Information provided
%%
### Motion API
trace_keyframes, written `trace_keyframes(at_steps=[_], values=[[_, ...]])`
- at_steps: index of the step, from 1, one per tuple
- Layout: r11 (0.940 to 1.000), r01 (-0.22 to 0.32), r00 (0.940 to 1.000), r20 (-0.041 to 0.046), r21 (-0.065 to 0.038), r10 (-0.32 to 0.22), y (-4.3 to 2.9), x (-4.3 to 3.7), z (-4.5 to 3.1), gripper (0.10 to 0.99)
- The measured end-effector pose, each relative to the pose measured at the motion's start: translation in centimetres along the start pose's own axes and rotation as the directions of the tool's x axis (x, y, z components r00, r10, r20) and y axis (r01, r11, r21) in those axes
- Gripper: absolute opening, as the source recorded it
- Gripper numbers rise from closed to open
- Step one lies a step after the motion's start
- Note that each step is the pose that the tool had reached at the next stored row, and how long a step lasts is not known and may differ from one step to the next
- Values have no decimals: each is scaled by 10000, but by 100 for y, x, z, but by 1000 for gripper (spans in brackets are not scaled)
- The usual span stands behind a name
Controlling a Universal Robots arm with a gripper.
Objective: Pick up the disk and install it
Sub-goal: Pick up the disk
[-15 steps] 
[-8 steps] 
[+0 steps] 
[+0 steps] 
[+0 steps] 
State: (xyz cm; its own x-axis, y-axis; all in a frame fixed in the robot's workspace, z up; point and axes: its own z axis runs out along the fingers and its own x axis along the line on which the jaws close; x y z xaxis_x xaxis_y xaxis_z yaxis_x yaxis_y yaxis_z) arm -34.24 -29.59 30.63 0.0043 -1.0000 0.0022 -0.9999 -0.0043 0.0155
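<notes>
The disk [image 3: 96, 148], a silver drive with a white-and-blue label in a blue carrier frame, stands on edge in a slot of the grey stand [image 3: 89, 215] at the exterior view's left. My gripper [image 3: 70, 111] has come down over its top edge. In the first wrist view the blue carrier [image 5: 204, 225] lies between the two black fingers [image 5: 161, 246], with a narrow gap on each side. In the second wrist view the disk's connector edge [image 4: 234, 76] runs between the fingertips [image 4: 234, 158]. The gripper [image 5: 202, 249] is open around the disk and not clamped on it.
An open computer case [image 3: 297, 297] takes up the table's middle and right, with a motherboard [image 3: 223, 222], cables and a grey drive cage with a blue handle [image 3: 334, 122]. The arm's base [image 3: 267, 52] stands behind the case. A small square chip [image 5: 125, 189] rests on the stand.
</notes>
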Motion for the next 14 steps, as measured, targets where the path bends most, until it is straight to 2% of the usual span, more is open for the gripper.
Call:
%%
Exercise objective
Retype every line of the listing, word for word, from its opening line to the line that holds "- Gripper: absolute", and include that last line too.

Response area
### Motion API
trace_keyframes, written `trace_keyframes(at_steps=[_], values=[[_, ...]])`
- at_steps: index of the step, from 1, one per tuple
- Layout: r11 (0.940 to 1.000), r01 (-0.22 to 0.32), r00 (0.940 to 1.000), r20 (-0.041 to 0.046), r21 (-0.065 to 0.038), r10 (-0.32 to 0.22), y (-4.3 to 2.9), x (-4.3 to 3.7), z (-4.5 to 3.1), gripper (0.10 to 0.99)
- The measured end-effector pose, each relative to the pose measured at the motion's start: translation in centimetres along the start pose's own axes and rotation as the directions of the tool's x axis (x, y, z components r00, r10, r20) and y axis (r01, r11, r21) in those axes
- Gripper: absolute opening, as the source recorded it

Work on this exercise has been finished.